I have dwelt the longer upon what I conceive the merit of these poems, because I have been hurt by the wantonness (I wish I could treat it by a gentler name) with which W. H. takes every occasion of insulting the memory of Sir Philip Sydney. But the decisions of the Author of Table Talk, &c., (most profound and subtle where they are, as for the most part, just) are more safely to be relied upon, on subjects and authors he has a partiality for, than on such as he has conceived an accidental prejudice against. Milton wrote Sonnets, and was a king-hater; and it was congenial perhaps to sacrifice a courtier to a patriot. But I was unwilling to lose a fine idea from my mind. The noble images, passions, sentiments, and poetical delicacies of character, scattered all over the Arcadia (spite of some stiffness and encumberment), justify to me the character which his contemporaries have left us of the writer. I cannot think with the Critic, that Sir Philip Sydney was that opprobrious thing which a foolish nobleman in his insolent hostility chose to term him. I call to mind the epitaph made on him, to guide me to juster thoughts of him; and I repose upon the beautiful lines in the "Friend's Passion for his Astrophel," printed with the Elegies of Spenser and others.
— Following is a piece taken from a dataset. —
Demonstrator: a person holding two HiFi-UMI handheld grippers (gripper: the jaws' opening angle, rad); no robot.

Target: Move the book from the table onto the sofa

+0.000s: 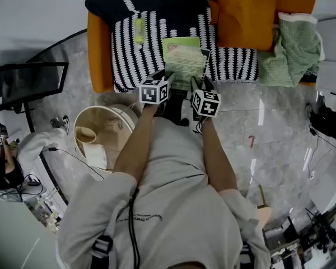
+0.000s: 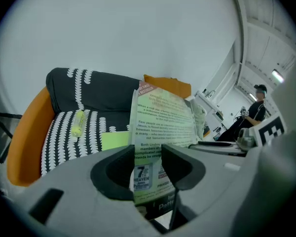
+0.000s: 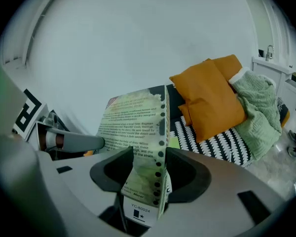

You knew — who knew not Astrophel?
(That I should live to say I knew,
And have not in possession still!)—
Things known permit me to renew—
Of him you know his merit such,
I cannot say — you hear — too much.
Within these woods of Arcady
He chief delight and pleasure took;
And on the mountain Partheny,
Upon the crystal liquid brook,
The Muses met him every day,
That taught him sing, to write, and say.
When he descended down the mount,
His personage seemed most divine:
A thousand graces one might count
Upon his lovely chearful eyne.
To hear him speak, and sweetly smile,
You were in Paradise the while,
A sweet attractive kind of grace;
A full assurance given by looks;
Continual comfort in a face,
The lineaments of Gospel books
I trow that count'nance cannot lye,
Whose thoughts are legible in the eye.
Above all others this is he,
Which erst approved in his song,
That love and honour might agree,
And that pure love will do no wrong.
Sweet saints, it is no sin or blame
To love a man of virtuous name.
Did never Love so sweetly breathe
In any mortal breast before:
Did never Muse inspire beneath
A Poet's brain with finer store.
He wrote of Love with high conceit,
And beauty rear'd above her height.
Or let any one read the deeper sorrows (grief running into rage) in the Poem, — the last in the collection accompanying the above, which from internal testimony I believe to be Lord Brooke's, — beginning with "Silence augmenteth grief," — and then seriously ask himself, whether the subject of such absorbing and confounding regrets could have been that thing which Lord Oxford termed him.